Un percorso iniziato ben otto anni fa, nel marzo del 2014, quando il romanzo di Roberto Saviano diventò una serie tv e ora arrivato a un passo dal duello finale tra Ciro e Genny. “Difficile sintetizzare come è iniziato tutto- dice Saviano-. È una storia che racconta il più complesso dei poteri schiacciato spesso dalla sintesi della cronaca. Scampia non è solo un perimetro, ma è diventata la periferia di tutte le metropoli. Volevamo raccontare il nostro mondo e il nostro tempo. E anche il male che ti fa vedere la possibilità di luce. I protagonisti sono già degli sconfitti, ma lo sanno loro stessi. Nessuno pensa di farcela, tutti pensano solo a come e a quando moriranno e se ragioni e agisci così vuol dire che hai già perso”.

E sulle diverse critiche perché nella quotidianità ha contribuito alla banalizzazione del male, Saviano risponde: “Questa è una polemica che ci insegue da diversi anni e nasce da una serie di fraintendimenti. Gomorra non dà già un’indicazione e un messaggio già masticato allo spettatore. Non chiede di giudicare, ma di ascoltare e pensare. Mostra la complessità del mondo così come è. Nessuno è diventato criminale perché ha visto Gomorra. Nessuno diventa prete se vede Don Matteo. Molti ragazzi si riconoscono in Tony Montana di Scarface perché vedono la violenza tutti i giorni nei loro quartieri. E Gomorra ha raccontato quel mondo perché lo ha osservato e lo ha visto. Questa serie ti dà lo strumento per capire e per smontare il male e sento di avere fatto un lavoro pedagogico nel momento in cui ne ho raccontato le dinamiche”. E sull’assenza dello Stato il produttore Riccardo Tozzi di Cattleya dice: “Lo Stato c’è dal punto di vista della repressione. L’assenza dello Stato che la serie fa sentire è quella della scuola e del lavoro. Adesso Napoli ha un fantastico sindaco e può darsi che vedremo risultati migliori”.

Una serie che ha raccontato il mondo attraverso Napoli. “Non era un mondo che conoscevo e ci sono entrato in punta dei piedi. Ho maneggiato un lavoro già impostato in maniera eccellente da Stefano Sollima, una materia bollente e difficile”, dice il regista Claudio Cupellini.

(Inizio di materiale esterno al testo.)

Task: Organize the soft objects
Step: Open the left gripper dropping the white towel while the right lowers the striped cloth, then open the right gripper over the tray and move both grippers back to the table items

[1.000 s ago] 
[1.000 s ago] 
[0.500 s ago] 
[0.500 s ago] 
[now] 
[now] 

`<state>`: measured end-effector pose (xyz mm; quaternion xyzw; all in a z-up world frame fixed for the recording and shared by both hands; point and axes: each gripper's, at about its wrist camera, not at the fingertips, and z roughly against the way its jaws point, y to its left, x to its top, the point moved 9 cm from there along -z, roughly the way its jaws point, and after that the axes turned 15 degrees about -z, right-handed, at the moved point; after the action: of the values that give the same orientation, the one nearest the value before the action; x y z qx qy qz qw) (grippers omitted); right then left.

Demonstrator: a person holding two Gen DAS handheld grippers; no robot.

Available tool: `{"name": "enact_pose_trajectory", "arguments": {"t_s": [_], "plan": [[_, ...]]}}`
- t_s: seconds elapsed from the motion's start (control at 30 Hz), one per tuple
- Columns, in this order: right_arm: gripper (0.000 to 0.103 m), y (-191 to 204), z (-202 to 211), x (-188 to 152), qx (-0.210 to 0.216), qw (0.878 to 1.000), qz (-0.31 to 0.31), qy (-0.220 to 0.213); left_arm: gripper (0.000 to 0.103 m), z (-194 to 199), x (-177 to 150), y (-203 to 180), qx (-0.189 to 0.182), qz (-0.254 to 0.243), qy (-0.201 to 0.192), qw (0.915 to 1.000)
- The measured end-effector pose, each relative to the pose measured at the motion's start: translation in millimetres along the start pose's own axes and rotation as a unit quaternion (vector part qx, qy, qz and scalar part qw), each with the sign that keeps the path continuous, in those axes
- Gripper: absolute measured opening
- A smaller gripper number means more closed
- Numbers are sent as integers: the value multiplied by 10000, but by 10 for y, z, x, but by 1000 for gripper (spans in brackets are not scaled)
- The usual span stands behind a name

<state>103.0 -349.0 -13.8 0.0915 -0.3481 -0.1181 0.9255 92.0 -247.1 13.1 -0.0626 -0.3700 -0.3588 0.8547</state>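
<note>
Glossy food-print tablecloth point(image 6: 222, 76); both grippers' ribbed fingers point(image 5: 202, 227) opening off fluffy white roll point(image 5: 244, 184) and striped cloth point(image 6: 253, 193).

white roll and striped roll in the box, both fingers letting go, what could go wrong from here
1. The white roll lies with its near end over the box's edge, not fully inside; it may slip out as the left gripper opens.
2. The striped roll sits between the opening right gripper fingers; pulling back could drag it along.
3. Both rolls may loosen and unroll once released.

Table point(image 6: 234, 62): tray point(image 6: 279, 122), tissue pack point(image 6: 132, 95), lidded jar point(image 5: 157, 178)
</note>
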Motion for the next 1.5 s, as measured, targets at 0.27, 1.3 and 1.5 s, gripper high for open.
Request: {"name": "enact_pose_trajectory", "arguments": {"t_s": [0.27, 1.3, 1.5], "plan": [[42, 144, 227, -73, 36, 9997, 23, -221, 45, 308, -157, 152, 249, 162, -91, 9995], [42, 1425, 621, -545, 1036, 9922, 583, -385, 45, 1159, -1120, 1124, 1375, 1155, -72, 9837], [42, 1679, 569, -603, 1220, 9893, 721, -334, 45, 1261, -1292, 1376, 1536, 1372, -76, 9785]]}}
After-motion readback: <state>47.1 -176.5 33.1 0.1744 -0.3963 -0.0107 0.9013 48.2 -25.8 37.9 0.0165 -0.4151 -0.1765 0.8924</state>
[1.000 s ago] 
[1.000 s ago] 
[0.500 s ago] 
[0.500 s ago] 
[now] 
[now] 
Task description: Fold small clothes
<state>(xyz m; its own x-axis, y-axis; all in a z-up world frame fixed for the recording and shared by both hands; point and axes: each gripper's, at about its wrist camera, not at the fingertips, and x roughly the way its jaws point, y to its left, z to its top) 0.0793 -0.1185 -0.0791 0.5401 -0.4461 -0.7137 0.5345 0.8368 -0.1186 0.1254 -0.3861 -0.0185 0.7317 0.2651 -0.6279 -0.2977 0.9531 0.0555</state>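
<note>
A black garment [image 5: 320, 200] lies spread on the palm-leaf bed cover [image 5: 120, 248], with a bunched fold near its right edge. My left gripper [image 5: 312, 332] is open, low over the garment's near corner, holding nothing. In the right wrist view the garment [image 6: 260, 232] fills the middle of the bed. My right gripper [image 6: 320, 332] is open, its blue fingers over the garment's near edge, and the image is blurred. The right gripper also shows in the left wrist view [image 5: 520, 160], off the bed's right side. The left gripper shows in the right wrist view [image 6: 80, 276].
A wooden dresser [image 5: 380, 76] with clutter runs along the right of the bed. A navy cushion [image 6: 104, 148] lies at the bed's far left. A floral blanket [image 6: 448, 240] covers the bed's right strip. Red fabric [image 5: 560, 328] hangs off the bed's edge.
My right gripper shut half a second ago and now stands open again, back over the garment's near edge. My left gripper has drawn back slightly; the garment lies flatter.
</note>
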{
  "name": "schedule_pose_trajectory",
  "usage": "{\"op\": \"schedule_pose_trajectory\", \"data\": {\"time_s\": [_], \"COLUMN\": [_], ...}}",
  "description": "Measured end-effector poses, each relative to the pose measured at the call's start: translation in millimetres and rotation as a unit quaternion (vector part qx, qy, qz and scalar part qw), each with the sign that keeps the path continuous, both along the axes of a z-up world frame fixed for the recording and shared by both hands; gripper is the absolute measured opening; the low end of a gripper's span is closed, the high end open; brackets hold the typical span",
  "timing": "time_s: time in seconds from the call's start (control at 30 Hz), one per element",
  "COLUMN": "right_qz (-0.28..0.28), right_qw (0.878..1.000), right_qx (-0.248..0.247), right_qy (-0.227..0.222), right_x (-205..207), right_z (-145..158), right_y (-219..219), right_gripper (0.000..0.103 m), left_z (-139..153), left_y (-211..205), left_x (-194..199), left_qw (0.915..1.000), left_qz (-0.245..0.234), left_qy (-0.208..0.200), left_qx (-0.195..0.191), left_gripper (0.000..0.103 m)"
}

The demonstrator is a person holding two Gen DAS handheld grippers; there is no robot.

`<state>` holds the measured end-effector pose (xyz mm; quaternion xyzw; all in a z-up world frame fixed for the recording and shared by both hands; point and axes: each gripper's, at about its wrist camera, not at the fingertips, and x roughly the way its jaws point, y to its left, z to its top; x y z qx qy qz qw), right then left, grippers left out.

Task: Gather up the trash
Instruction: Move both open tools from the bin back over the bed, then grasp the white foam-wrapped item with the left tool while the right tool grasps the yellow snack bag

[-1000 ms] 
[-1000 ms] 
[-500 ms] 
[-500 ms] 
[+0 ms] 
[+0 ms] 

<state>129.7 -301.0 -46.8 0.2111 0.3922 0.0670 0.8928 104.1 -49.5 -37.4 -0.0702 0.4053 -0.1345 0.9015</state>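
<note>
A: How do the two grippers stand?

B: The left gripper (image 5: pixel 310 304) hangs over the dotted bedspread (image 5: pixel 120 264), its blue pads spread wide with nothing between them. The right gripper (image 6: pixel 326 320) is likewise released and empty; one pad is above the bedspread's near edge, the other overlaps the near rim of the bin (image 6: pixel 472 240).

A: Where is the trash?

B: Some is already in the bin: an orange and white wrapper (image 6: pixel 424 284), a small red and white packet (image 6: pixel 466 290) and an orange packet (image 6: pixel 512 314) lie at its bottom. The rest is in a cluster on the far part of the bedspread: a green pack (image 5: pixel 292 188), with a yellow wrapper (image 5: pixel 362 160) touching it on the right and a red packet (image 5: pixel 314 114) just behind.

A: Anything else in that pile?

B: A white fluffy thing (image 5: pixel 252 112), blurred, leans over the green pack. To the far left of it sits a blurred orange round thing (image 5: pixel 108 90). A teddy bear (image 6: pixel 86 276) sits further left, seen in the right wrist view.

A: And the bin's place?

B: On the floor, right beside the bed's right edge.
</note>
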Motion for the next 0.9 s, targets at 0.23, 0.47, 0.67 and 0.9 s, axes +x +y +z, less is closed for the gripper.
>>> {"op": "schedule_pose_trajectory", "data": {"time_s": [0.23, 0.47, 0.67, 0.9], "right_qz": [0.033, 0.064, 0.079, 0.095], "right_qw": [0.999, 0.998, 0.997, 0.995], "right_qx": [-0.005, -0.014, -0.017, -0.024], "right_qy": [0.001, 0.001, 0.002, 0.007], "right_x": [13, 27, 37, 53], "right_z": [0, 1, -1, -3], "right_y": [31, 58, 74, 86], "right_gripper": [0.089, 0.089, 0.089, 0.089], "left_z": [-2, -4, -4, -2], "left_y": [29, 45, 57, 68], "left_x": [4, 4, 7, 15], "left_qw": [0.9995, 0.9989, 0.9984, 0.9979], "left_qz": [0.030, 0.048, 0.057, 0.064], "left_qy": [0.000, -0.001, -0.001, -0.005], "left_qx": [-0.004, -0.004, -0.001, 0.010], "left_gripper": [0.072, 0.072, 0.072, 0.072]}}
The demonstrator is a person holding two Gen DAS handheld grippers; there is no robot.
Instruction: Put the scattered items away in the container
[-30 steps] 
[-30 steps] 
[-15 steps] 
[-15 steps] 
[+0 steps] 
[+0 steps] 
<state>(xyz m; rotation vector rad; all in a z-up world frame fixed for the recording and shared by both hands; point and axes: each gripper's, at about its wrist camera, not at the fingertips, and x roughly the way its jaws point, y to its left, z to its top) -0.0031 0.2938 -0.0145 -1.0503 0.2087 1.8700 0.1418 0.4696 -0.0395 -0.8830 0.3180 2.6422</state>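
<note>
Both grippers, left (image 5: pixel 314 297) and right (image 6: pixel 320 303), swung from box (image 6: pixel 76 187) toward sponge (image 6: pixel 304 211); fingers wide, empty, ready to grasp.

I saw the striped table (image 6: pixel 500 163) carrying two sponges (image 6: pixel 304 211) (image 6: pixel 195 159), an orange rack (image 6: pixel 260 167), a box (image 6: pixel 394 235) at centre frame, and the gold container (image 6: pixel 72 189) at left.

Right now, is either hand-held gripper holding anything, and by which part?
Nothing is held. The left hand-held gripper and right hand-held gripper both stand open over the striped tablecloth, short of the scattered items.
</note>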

“Una serie è in primo luogo un mondo in cui lo spettatore si immerge e vi rimane. Gomorra è un dramma shakespeariano con due principi in conflitto”, precisa il produttore Riccardo Tozzi di Cattleya. E poi aggiunge: “Gomorra ha avuto una diffusione enorme, neanche sapevo che esistessero tutti quei paesi (ndr. È stata venduta in ben 190 paesi). Sta andando benissimo. Vi è una grande attesa anche per la quinta stagione. Oggi le serie italiane hanno una grande capacità di viaggiare e di posizionamento. E questa svolta è stata data proprio da Gomorra. Il valore dell’esportabilità italiana è arrivato a superare i 100mila euro l’anno, un dato enorme”. “Oggi in contemporanea su Napoli ci sono 8-9 produzioni, alcune internazionali. È una città piena di turisti. Tanti ragazzi hanno iniziato a studiare recitazione e tante aziende che stavano fallendo e ad oggi hanno tanti dipendenti. Tutte coincidenze che sono avvenute dopo Gomorra”, dice Salvatore Esposito.

Ma perché finirla all’apice del successo? “Spesso si va avanti per il successo e poi piano piano ci si impoverisce. Noi volevamo morire da vivi. La serie se lo merita. Se vi è qualcosa di non raccontato meglio che rimanga nella testa degli spettatori”, conclude Riccardo Tozzi.